◆ WHAT TO DO
Determine how many lines of the data include the word "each", and write only that number.

◆ EXERCISE DATA
Content starts

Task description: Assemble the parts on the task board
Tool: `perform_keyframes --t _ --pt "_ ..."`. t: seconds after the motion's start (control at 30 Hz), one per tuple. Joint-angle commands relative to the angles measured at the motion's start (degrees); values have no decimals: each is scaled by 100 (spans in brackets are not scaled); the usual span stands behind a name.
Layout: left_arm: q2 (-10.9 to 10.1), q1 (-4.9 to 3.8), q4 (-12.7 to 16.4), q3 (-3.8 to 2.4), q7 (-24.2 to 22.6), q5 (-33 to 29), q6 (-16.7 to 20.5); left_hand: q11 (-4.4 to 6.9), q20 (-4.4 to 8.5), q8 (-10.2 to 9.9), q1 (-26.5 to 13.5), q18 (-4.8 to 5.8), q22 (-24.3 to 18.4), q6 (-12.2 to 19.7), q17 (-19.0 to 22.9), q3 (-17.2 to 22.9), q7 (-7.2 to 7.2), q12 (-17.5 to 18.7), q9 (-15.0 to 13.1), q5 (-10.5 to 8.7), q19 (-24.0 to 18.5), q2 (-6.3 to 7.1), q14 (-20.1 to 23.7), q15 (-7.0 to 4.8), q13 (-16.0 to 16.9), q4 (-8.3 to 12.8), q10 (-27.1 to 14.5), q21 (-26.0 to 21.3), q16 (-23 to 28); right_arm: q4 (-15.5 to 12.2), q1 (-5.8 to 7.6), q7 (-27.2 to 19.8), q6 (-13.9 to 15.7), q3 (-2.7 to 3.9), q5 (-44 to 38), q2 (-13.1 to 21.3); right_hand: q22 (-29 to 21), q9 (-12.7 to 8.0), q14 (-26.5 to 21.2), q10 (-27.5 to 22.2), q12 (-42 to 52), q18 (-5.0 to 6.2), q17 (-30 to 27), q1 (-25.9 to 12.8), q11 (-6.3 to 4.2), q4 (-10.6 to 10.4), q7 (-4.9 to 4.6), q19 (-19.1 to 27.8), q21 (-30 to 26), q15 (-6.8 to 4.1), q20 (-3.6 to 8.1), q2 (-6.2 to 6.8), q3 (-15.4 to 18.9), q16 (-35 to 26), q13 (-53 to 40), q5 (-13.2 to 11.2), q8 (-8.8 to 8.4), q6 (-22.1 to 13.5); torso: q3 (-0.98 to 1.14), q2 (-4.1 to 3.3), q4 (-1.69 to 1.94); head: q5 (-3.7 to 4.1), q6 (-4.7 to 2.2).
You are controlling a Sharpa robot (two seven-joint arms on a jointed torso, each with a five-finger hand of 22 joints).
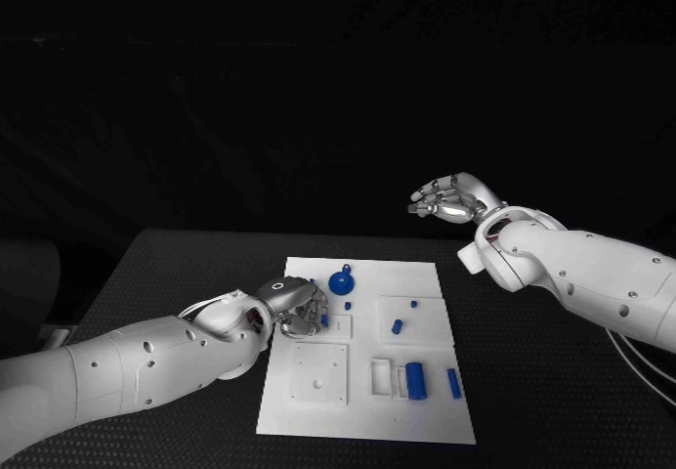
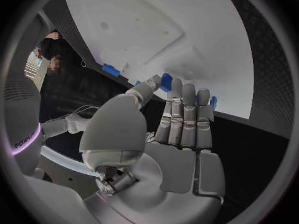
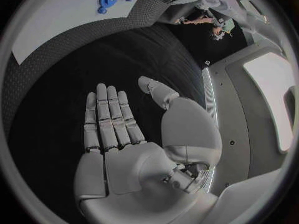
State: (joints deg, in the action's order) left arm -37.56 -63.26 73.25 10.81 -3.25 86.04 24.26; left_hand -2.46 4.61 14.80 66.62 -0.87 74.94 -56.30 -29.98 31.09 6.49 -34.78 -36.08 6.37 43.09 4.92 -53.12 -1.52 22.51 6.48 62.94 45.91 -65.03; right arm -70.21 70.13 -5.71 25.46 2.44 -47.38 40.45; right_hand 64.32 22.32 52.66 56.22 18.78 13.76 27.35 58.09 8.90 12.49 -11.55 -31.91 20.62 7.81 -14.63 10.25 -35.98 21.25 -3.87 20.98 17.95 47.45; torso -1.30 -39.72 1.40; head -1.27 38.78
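One white task board (image 1: pixel 369 391) lies mid-table carrying about seven blue parts (image 1: pixel 414 378), the left hand (image 1: pixel 292 305) open-fingered over its left edge, the right hand (image 1: pixel 451 198) empty, well apart

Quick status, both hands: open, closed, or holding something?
Left hand: over the task board, fingers extended and together by small blue parts; a grip cannot be told.
Right hand: open, empty, raised beyond the board.

Blue parts (image 1: pixel 414 379) lie on the white task board (image 1: pixel 369 419), which rests on a black table (image 1: pixel 549 391).
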Motion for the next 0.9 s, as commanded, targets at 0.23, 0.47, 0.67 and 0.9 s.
perform_keyframes --t 0.23,0.47,0.67,0.9 --pt "85 -5 -91 0 -131 26 -123 5 254 5 76 0 112 14 5 17 23 19 -7 45 -56 -47 32 4 -13 50 -56 -25 13 -13 -2 -69 -57 1 -2 1 6 -9 7 39 -29 -10 -8 -35 4 -6 4 41 -24 35 7 4 30 -33 -1 41 22 -37 -4 -3 0 14 11" --pt "90 -5 -102 1 -149 22 -157 5 250 5 100 -1 113 11 5 23 23 16 -9 47 -56 -71 34 6 -15 69 -56 -25 11 -13 -2 -71 -55 1 -2 2 7 -10 7 39 -30 -10 -8 -35 4 -6 4 42 -24 35 7 4 30 -33 -1 44 22 -37 -3 0 2 34 24" --pt "64 -5 -91 2 -150 26 -237 5 245 6 142 -2 114 7 4 24 22 12 -13 53 -60 -89 37 10 -20 117 -58 -25 7 -14 -2 -69 -55 1 -2 9 7 -10 7 40 -32 -9 -8 -36 4 -6 4 42 -25 36 7 5 31 -34 -1 48 22 -37 -3 0 1 34 32" --pt "48 -5 -77 2 -160 20 -278 3 239 5 150 1 114 7 4 24 24 11 -15 57 -63 -131 43 15 -24 130 -62 -26 8 -16 -2 -72 -55 1 -1 10 8 -11 7 41 -34 -9 -8 -35 4 -5 4 43 -25 36 6 6 33 -35 -1 54 22 -38 -3 0 2 39 41"
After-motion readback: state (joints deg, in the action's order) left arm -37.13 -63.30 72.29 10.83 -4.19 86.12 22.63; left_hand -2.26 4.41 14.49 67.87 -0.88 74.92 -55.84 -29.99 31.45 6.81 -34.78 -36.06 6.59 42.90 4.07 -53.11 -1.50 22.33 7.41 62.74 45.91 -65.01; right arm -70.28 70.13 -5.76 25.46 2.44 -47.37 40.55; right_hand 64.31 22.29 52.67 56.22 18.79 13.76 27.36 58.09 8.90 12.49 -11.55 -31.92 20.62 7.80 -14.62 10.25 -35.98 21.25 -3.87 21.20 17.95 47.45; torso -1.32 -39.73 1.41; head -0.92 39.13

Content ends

◆ EXERCISE OUTPUT
2